• WHAT IS BEING ASKED
Which lines below contain "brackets"? Copy every one of them.

• AVAILABLE DATA
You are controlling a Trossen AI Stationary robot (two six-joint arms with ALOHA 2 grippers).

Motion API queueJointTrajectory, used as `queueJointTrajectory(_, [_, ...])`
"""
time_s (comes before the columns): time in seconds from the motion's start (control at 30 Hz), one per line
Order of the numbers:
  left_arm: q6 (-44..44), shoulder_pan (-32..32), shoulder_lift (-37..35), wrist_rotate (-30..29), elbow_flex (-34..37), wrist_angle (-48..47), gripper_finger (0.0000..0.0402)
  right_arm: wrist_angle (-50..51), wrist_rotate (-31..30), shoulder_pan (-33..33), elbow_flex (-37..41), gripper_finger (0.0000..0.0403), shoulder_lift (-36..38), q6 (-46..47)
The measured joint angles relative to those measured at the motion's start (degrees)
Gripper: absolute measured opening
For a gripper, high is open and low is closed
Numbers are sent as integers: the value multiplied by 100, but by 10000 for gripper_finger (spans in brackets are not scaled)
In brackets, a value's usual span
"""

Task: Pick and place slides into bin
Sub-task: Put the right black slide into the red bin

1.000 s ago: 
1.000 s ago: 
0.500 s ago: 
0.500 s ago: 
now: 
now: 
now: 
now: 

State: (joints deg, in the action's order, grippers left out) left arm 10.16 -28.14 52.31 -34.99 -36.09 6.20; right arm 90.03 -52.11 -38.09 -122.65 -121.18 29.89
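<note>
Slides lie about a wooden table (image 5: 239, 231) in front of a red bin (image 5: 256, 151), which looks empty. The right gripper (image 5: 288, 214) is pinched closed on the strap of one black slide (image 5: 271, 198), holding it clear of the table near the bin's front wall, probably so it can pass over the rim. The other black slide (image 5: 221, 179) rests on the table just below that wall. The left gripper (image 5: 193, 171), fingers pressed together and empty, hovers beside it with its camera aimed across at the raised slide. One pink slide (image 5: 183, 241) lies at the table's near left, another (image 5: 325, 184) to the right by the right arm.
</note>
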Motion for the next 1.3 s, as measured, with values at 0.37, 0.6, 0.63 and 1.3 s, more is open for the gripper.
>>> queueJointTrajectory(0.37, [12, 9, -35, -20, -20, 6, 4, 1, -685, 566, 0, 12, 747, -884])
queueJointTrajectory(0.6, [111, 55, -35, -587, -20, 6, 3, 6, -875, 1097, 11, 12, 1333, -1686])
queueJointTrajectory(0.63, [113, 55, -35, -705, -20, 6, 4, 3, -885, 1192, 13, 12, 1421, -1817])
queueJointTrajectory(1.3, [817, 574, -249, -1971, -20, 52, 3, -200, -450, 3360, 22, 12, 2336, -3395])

• WRITTEN REPLY
Numbers are sent as integers: the value multiplied by 100, but by 10000 for gripper_finger (spans in brackets are not scaled)
In brackets, a value's usual span

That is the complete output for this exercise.